If you do 1,000 experiments in your lab, and (a) absolutely nothing
interesting happens; (b) you get a naturally noisy dataset on each, and (c)
you write up only those phenomena which would occur randomly only 5% of the
time

... you will submit 50 articles, each of them claiming something noteworthy,
and all of them false.

Perhaps there are a few actually noteworthy things that were discovered in
your lab. ...in which case in addition to the 50 BS papers, you'll also submit
1 or 2 that describe some real effect.

------
linhir
A great article on how the Naymen-Pearson Hypothesis Testing is not
particularly useful as a method of inference (e.g. the way most people tend to
think of statistics with p-values and 5% significance doesn't say much). Some
of what he is saying is a little shoddy, since Fisher actually came up with a
much more robust, but less used, method of inference called Maximum likelihood
estimation (MLE), which currently stands with The Bayesian Theory as the
competing (yet partially complimentary) theories of statistical inference.
Strict, but arbitrary, distinction between the null H0 and alternative H1
hypotheses, which is what p-values suggest, is as careless as the article
points out.

------
tokenadult
I see no one commenting on this interesting article has yet mentioned an
article on experiment design by a scientist-hacker, Peter Norvig,

<http://norvig.com/experiment-design.html>

that I mention frequently in comments here on HN because

1) it is accessible to general readers,

2) it is written by someone with excellent formal training and work experience
in the subject,

3) it links to excellent primary source literature for further reading,

and

4) it gives cogent, thought-provoking examples relating to errors of reasoning
that are common even among trained scientists.
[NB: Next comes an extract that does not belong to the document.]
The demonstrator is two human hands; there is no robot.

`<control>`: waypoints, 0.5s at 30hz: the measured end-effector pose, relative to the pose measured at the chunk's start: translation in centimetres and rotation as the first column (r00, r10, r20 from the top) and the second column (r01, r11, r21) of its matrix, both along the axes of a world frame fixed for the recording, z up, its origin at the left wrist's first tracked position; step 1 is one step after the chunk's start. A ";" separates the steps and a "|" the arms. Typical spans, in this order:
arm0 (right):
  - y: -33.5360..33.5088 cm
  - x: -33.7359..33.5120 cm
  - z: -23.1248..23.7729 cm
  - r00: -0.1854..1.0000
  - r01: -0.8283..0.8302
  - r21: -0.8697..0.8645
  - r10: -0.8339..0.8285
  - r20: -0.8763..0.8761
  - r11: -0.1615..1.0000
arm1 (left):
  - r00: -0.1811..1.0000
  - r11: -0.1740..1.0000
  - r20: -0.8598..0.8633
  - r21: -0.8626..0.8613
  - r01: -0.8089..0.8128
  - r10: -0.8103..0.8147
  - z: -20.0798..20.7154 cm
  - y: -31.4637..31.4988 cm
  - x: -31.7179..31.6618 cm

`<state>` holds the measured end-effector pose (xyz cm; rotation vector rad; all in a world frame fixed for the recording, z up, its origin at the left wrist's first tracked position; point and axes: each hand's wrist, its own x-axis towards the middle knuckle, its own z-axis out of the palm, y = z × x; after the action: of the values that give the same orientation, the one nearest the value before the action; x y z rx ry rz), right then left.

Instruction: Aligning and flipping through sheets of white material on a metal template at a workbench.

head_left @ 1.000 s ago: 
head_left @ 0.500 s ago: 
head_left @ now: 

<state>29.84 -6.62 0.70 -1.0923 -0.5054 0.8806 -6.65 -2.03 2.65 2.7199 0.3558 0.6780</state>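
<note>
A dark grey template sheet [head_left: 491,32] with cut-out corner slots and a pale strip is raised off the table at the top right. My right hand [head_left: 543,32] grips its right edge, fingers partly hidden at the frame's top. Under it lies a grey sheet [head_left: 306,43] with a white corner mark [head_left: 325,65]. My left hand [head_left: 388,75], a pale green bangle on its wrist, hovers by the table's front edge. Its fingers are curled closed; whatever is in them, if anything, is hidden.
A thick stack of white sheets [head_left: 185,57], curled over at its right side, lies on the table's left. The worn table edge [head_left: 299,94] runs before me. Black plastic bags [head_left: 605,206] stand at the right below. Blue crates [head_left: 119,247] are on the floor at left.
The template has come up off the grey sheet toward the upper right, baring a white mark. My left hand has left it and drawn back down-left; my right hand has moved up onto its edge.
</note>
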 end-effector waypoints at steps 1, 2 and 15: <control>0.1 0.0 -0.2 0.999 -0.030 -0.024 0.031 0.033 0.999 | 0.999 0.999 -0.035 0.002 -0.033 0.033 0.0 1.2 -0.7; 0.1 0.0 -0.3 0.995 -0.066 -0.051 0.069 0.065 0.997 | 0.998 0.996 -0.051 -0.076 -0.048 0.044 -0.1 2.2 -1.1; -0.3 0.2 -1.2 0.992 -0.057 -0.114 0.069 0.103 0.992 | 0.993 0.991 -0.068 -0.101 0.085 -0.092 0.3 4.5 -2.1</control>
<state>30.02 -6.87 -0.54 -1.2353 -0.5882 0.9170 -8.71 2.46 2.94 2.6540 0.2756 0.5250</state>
Because I like science, and I like science to progress based on firmly
verified factual conclusions, I like my friends here on HN to know about the
pitfalls to look out for when anyone does experimental research. Thanks for
the submission of the latest journalistic article on related issues here,
which also gives us a lot to think about and which has elicited informative
comments.

------
nollidge
This is an interesting critique, but equating science with "a crapshoot" is
journalistically irresponsible. IANAS, but I read a few science blogs, and the
impression I get is that most scientific papers hedge and qualify extensively,
laboriously mentioning statistical significance, noting possible alternative
explanations for the observed data and imagining future experiments that ought
to be run to provide extra confidence in the findings.

He gives the example of all the studies linking genetic variants to acute
coronary syndrome, only one of which was confirmed in a later (presumably
larger?) study. Well, what does it mean for a study to link a gene to a
condition? Maybe they concluded, "gene FOO19 causes heart attacks, bitches!"
Or maybe it was more like, "4 out of 5 coronary sufferers we studied had this
FOO19 gene. Someone should look into it." Those are two very different
statements; one is way out-of-line, and the other is responsible reportage.